In corn, the FAO, noting that market were already "anticipating
a rebound in supply after major 2012 harvests are complete", also flagged
weaker values ahead.
"Although prices will be influenced by weather conditions during
critical periods of the growing season, especially in July when pollination is
required [in the key US crop], the trend in December [futures] values
underscores the possibility of a decline in prices."
'Much more rain needed'
The FAO's forecasts included an estimate of 345m tonnes, or
13.6bn bushels, for the US corn crop, a record, but a figure nonetheless below estimates
above 14bn bushels many other analysts are factoring in.
Allendale, the Chicago-based broker, on Thursday pegged the US corn harvest at 14.65bn bushels.

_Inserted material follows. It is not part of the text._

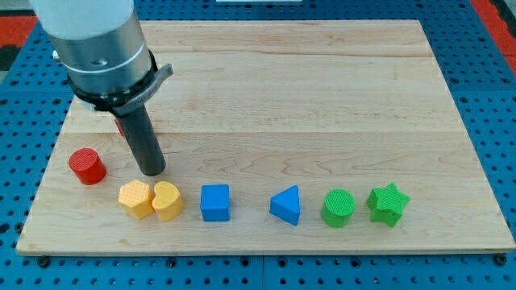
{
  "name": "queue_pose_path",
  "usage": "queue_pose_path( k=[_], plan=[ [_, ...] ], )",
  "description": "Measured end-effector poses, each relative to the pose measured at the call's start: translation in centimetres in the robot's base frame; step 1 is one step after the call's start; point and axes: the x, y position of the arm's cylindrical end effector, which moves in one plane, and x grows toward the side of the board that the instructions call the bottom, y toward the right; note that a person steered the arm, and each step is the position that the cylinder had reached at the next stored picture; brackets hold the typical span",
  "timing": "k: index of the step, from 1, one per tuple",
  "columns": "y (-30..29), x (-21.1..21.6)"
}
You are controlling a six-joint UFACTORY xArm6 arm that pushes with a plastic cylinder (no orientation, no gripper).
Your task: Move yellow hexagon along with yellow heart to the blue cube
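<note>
**Q:** Nearest the camera, what lay along the view's bottom?

**Me:** Yellow hexagon [135, 198] and yellow heart [167, 200] sat touching, hexagon on the view's left. Just to the heart's right, with a small gap, stood the blue cube [215, 202]. Further right came a blue triangle [286, 205], a green cylinder [338, 208] and a green star [388, 203]. A red cylinder [86, 166] sat apart toward the left edge of the tabletop [322, 97].

**Q:** And your fingers, open or closed?

**Me:** I had none to open or close, only a rod. My tip [152, 171] rested just above the yellow pair, over the seam between them, touching neither as far as I could judge.

**Q:** How would you do the push well?

**Me:** By my reckoning the pair was nearly there. I would have gone round to the hexagon's left side, passing between it and the red cylinder, then pushed rightward through its middle, so hexagon drove heart squarely into the cube. Off-centre contact could have spun the hexagon and split the pair, and too long a push would have shoved the cube along.
</note>
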Motion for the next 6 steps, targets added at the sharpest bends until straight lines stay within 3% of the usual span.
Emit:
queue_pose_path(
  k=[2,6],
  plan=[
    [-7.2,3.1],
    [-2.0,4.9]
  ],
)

|UN FAO forecasts for world wheat, 2012-13 and (year-on-year change)|
Production: 675.1m tonnes, (-3.6%)
Trade: 135.0m tonnes, (-1.7%)
Food use: 475.5m tonnes, (+0.4%)
Feed use: 133.8m tonnes, (-3.7%)
Total use (includes others): 686.5m tonnes, (-0.6%)
Year-end stocks: 182.7m tonnes, (-6.5%)
Stocks-to-use ratio: 26.3%, (-2.1 points)
The Chinese corn crop, the world's second biggest, was
pegged at 190m tonnes, in line with last year's.
"Even assuming yields return to average levels after last
year's highs, this could be largely offset by an increase in area, as farmers
are expected to plant more corn in response to ﬁrm price prospects."
In wheat, the FAO pegged the European Union harvest, the
world's biggest, at 135m tonnes, in line with estimates from other commentators
last month, warning that recent rains had not been enough to rescue crops in all
"In the driest areas, much more rain will be needed during
the growing season to avoid signiﬁcant loss of yield potential."